JawaPos.com – Kondisi akses menuju kawasan Putri Cempo, Kelurahan Gending, Kebomas, Gresik bertambah parah. Tebing bukit semakin longsor dan berbahaya. Tapi, masih banyak yang lewat.

Hingga kemarin (15/5), akses itu belum juga ditutup untuk umum. Masih banyak pengendara sepeda motor yang melintas. Padahal, tanah di Pegunungan Petukangan itu terus tergerus ke bawah.

Dinas Pekerjaan Umum dan Tata Ruang (PUTR) Gresik menggelar rapat kemarin. Salah satu opsi yang muncul adalah mendatangkan tim ahli geologi dari Institut Teknologi Bandung (ITB). Mereka diminta mengkaji kelabilan tanah di kawasan itu.

“Setelah tahu kondisi tanah, bentuk penanganan konstruksinya akan diselaraskan,” kata Eddy Pacoro, pejabat pembuat komitmen (PPK) dinas PUTR.

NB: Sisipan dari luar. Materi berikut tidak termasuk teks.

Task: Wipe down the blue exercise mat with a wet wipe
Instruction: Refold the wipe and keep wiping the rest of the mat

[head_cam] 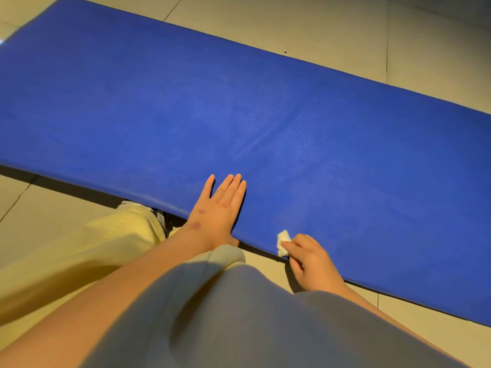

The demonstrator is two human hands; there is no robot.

Geolog akan turun survei. Sebab, menurut informasi dari cerita tutur masyarakat setempat, di bawah gunung terdapat lubang yang cukup dalam. Seperti gua. “Kalau betul di dalamnya ada gua. Nanti penanganannya seperti apa,” ujar Eddy.

Kepala Badan Penanggulangan Bencana Daerah (BPBD) Gresik Tarso memastikan longsor akses Putri Cempo merupakan bencana alam. Undang-Undang (UU) 24/2007 tentang Penanggulangan Bencana menyebutkan, tanah longsor adalah salah satu bentuk bencana alam. Selain itu, tentu ada banjir, tsunami, gunung meletus, dan gempa bumi.

BPBD meminta PUTR segera melakukan penanganan. ”Kami sudah telaah ke sana. Jelas-jelas itu tanah longsor. Kalau dibiarkan tanpa penanganan, bisa bahaya ke warga sekitar,” imbuh Tarso.